## What is expected
Among the entries below, one line contains "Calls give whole" and another contains "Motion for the". Transcribe those two lines and every line between them, exactly.

## Records for processing
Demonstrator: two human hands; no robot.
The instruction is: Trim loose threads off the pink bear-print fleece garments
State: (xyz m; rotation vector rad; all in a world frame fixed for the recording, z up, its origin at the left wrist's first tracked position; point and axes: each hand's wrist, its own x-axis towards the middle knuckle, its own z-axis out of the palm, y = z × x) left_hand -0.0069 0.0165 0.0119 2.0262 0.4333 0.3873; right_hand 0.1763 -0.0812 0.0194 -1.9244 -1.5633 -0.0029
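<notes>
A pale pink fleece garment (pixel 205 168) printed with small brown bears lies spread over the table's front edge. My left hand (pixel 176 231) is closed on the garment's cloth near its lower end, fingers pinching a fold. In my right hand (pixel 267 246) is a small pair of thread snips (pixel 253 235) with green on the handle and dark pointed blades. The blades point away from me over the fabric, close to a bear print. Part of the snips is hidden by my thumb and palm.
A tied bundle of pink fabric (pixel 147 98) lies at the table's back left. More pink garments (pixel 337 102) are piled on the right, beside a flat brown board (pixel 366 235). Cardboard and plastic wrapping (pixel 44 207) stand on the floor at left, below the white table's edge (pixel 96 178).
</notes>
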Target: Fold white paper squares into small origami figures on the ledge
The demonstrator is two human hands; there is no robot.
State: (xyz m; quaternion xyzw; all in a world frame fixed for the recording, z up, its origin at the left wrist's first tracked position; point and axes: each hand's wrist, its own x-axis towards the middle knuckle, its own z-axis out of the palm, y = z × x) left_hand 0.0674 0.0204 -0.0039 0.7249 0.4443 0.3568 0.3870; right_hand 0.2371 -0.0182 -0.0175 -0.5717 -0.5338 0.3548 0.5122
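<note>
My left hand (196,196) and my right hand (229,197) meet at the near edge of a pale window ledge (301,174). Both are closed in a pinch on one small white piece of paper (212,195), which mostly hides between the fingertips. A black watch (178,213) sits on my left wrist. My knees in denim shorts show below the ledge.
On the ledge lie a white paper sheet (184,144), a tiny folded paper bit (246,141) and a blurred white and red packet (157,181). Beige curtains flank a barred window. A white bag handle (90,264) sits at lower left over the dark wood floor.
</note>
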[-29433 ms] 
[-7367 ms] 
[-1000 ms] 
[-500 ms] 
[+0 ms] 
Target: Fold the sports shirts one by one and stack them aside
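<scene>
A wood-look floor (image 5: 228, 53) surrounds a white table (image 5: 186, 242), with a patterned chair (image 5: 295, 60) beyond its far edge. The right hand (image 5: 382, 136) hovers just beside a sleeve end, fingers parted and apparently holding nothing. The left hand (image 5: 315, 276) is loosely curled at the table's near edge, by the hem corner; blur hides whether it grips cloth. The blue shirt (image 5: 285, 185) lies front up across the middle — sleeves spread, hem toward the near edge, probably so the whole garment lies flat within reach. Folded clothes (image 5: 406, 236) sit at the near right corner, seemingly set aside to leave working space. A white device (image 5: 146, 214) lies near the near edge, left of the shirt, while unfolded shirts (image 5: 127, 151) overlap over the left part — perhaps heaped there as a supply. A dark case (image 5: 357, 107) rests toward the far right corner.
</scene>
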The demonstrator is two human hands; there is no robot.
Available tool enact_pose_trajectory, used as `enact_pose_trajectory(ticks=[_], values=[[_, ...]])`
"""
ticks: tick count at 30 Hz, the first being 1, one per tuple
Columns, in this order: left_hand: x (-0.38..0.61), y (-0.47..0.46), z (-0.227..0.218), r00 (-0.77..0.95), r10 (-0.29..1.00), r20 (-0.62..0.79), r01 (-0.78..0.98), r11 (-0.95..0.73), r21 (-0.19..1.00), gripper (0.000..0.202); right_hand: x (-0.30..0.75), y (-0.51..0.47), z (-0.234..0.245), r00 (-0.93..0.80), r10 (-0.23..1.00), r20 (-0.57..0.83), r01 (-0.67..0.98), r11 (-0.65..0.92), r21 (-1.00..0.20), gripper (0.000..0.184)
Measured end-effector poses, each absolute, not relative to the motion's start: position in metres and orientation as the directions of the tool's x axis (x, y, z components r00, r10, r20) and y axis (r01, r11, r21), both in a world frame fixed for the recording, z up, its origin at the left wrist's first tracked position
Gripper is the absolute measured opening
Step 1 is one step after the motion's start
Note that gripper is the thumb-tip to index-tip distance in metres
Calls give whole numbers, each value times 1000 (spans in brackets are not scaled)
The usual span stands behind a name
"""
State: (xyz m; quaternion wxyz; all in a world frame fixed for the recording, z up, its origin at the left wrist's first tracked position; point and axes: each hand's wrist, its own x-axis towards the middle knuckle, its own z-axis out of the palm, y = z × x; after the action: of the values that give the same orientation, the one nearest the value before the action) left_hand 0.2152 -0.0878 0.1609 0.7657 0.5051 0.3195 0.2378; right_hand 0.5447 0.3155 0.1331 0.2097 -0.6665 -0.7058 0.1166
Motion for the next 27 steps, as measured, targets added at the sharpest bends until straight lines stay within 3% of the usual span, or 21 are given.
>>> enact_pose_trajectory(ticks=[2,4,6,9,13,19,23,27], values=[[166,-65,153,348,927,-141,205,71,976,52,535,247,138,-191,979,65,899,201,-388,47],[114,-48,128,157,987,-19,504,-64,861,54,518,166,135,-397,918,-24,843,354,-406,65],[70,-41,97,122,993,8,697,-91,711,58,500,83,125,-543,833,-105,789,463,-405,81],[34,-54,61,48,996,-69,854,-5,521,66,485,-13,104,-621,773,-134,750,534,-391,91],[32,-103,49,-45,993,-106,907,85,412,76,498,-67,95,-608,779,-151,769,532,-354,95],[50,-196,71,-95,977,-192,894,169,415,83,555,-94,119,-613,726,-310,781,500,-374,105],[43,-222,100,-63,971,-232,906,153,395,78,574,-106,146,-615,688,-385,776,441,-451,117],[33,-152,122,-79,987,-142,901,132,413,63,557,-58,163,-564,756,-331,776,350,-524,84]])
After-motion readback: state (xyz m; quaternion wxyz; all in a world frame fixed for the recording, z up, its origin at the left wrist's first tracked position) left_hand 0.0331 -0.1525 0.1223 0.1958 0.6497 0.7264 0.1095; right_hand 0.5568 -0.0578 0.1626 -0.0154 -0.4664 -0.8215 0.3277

## Written answer
Calls give whole numbers, each value times 1000 (spans in brackets are not scaled)
The usual span stands behind a name
"""
State: (xyz m; quaternion wxyz; all in a world frame fixed for the recording, z up, its origin at the left wrist's first tracked position; point and axes: each hand's wrist, its own x-axis towards the middle knuckle, its own z-axis out of the palm, y = z × x; after the action: of the values that give the same orientation, the one nearest the value before the action) left_hand 0.2152 -0.0878 0.1609 0.7657 0.5051 0.3195 0.2378; right_hand 0.5447 0.3155 0.1331 0.2097 -0.6665 -0.7058 0.1166
Motion for the next 27 steps, as measured, targets added at the sharpest bends until straight lines stay within 3% of the usual span, or 21 are given.

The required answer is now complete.